The following statement was issued by the family on behalf of Mrs Mary Gray, Sergeant Gray’s mother:

She is obviously deeply shocked by the news of the death of her son, yet that sadness is tinged with her pride in a much loved son who was a member of his local Regiment.

He was an experienced and professional soldier, a loving husband, father, son and brother, and a proud member of the Black Watch.

Her thoughts are also with the families of Privates Lowe and McArdle, and the other Black Watch soldiers injured in the same incident; as well as her daughter-in-law, Wendy, her family, and two gorgeous grand-children: Kirstin aged twelve, and Darren, ten.

The media are requested to respect his family’s privacy at this very difficult time.
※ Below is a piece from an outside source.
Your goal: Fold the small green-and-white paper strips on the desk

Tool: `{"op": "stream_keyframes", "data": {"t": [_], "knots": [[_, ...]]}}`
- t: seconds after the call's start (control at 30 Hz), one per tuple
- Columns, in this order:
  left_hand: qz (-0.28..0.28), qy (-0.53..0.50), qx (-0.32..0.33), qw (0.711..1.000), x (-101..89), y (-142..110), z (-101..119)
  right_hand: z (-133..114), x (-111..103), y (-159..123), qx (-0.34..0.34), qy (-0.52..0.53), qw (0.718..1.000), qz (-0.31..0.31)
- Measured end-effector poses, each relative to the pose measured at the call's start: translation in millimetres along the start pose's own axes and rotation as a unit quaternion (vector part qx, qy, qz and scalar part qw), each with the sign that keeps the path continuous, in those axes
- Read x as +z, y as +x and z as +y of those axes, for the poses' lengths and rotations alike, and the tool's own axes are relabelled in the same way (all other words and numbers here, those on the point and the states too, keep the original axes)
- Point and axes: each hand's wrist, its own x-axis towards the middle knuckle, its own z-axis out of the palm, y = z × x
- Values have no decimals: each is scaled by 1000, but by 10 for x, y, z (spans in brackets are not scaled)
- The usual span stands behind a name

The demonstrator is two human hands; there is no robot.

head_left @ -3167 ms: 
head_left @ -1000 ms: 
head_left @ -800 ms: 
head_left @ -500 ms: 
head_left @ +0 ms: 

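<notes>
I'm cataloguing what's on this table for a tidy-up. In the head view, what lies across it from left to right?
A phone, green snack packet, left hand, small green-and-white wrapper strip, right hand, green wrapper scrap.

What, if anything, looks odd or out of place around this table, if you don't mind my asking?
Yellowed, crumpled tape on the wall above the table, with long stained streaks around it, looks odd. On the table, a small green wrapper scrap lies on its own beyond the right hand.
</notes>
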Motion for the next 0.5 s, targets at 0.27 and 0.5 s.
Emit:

Private Paul Aitken Lowe, 1st Battalion The Black Watch

Private Paul Lowe (All rights reserved.)

Private Paul Lowe (All rights reserved.)

Aged 19, he was single and came from Fife. He had been in the Army three years.

Private Paul Lowe was a keen and admirable young soldier who had wanted to join The Black Watch from the age of seven years. A very able and talented drummer while still at school, at Kelty in Fife, he continued his interest throughout his year-long training at the Army Apprentice College in Yorkshire and subsequent training at Catterick.

He was a popular, lively young man at home and in the Battalion, having joined The Black Watch in November 2002, aged 17 years, in Germany. He deployed with his Battalion to Kuwait in 2003 and subsequently fought in the period of active combat operations in Iraq War in the spring.

In July 2003 he returned to Germany with the Battalion, and thereafter to Warminster in February 2004, having gained an instructor qualification in his drumming in the meantime. He again deployed to Iraq with his Battalion in July 2004, with his fellow pipers and drummers in their war-fighting role.

Having been passed the news of his death his brother Craig, aged 18, also serving in The Black Watch but home in Scotland attending a training course said:

My family and all of Paul’s friends were shocked and saddened to hear of his death while serving his country with the 1st Battalion The Black Watch in Iraq.

It is a sad time for us all and at this time words cannot express the depth of grief that my mother Helen, brothers Stuart (16), Shaun (13), Jordan (ten) and myself feel.

A close friend of the family said:

His mother, Mrs Helen Lowe, was bitterly struck by the untimely death of her son, of whom she and her brothers were immensely proud.

Mrs Lowe and the boys have been supported superbly in their time of grief and by the close support of their friends, family and neighbours despite the intrusion of the media into their sadness.

Craig added:

On behalf of the whole family I would be grateful to the media to now leave us alone to grieve and mourn in peace during this very sad time.

Private Scott William McArdle, 1st Battalion The Black Watch

Private Scott McArdle (All rights reserved.)

Private Scott McArdle (All rights reserved.)

Aged 22, he was single and came from Glenrothes. Scott McArdle had served in the Army six years.

The media are requested to respect his family’s privacy at this very difficult time.